(Data shown):
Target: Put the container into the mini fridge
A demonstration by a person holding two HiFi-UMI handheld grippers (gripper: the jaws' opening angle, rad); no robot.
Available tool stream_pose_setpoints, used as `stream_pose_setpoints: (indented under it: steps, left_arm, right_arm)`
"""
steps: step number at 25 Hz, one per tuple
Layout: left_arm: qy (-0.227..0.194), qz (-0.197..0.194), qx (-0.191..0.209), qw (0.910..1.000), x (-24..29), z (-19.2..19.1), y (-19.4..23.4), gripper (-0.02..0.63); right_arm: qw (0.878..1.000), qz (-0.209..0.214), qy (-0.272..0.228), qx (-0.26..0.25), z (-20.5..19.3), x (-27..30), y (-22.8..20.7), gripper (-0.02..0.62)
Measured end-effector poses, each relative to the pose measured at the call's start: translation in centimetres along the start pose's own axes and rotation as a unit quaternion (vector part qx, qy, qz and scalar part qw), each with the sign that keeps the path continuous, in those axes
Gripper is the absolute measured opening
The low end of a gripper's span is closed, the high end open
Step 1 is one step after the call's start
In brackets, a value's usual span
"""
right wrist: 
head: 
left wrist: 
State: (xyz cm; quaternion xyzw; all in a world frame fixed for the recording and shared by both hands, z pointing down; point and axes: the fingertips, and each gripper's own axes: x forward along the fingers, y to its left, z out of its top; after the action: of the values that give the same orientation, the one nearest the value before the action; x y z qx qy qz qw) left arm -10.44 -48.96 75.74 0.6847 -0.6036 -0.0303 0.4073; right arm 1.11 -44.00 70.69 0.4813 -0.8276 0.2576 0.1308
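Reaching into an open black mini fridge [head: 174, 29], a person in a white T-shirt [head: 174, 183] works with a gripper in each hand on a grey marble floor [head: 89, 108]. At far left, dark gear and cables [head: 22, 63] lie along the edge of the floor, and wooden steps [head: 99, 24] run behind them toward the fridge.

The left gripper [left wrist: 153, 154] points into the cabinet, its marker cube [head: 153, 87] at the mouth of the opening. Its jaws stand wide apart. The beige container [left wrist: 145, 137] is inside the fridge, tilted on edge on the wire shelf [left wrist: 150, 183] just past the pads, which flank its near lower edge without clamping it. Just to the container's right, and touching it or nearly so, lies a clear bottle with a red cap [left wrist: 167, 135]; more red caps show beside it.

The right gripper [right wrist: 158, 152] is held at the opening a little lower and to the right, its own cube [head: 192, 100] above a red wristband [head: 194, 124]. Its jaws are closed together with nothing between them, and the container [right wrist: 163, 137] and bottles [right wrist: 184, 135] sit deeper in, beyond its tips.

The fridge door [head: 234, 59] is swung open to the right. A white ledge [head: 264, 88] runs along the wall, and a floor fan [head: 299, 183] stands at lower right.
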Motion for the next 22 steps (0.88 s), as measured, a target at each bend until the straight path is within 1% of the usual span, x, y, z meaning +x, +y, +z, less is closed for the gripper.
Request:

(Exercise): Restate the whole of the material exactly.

(Problem solution):
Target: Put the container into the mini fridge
A demonstration by a person holding two HiFi-UMI handheld grippers (gripper: the jaws' opening angle, rad); no robot.
Available tool stream_pose_setpoints, used as `stream_pose_setpoints: (indented under it: steps, left_arm, right_arm)`
"""
steps: step number at 25 Hz, one per tuple
Layout: left_arm: qy (-0.227..0.194), qz (-0.197..0.194), qx (-0.191..0.209), qw (0.910..1.000), x (-24..29), z (-19.2..19.1), y (-19.4..23.4), gripper (-0.02..0.63); right_arm: qw (0.878..1.000), qz (-0.209..0.214), qy (-0.272..0.228), qx (-0.26..0.25), z (-20.5..19.3), x (-27..30), y (-22.8..20.7), gripper (-0.02..0.62)
Measured end-effector poses, each relative to the pose measured at the call's start: translation in centimetres along the start pose's own axes and rotation as a unit quaternion (vector part qx, qy, qz and scalar part qw), each with the sign that keeps the path continuous, in those axes
Gripper is the absolute measured opening
The low end of a gripper's span is closed, the high end open
Step 1 is one step after the call's start
In brackets, a value's usual span
"""
right wrist: 
head: 
left wrist: 
State: (xyz cm; quaternion xyzw; all in a world frame fixed for the recording and shared by both hands, z pointing down; point and axes: the fingertips, and each gripper's own axes: x forward along the fingers, y to its left, z out of its top; after the action: of the values that give the same orientation, the one nearest the value before the action; x y z qx qy qz qw) left arm -10.44 -48.96 75.74 0.6847 -0.6036 -0.0303 0.4073; right arm 1.11 -44.00 70.69 0.4813 -0.8276 0.2576 0.1308
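Reaching into an open black mini fridge [head: 174, 29], a person in a white T-shirt [head: 174, 183] works with a gripper in each hand on a grey marble floor [head: 89, 108]. At far left, dark gear and cables [head: 22, 63] lie along the edge of the floor, and wooden steps [head: 99, 24] run behind them toward the fridge.

The left gripper [left wrist: 153, 154] points into the cabinet, its marker cube [head: 153, 87] at the mouth of the opening. Its jaws stand wide apart. The beige container [left wrist: 145, 137] is inside the fridge, tilted on edge on the wire shelf [left wrist: 150, 183] just past the pads, which flank its near lower edge without clamping it. Just to the container's right, and touching it or nearly so, lies a clear bottle with a red cap [left wrist: 167, 135]; more red caps show beside it.

The right gripper [right wrist: 158, 152] is held at the opening a little lower and to the right, its own cube [head: 192, 100] above a red wristband [head: 194, 124]. Its jaws are closed together with nothing between them, and the container [right wrist: 163, 137] and bottles [right wrist: 184, 135] sit deeper in, beyond its tips.

The fridge door [head: 234, 59] is swung open to the right. A white ledge [head: 264, 88] runs along the wall, and a floor fan [head: 299, 183] stands at lower right.
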Motion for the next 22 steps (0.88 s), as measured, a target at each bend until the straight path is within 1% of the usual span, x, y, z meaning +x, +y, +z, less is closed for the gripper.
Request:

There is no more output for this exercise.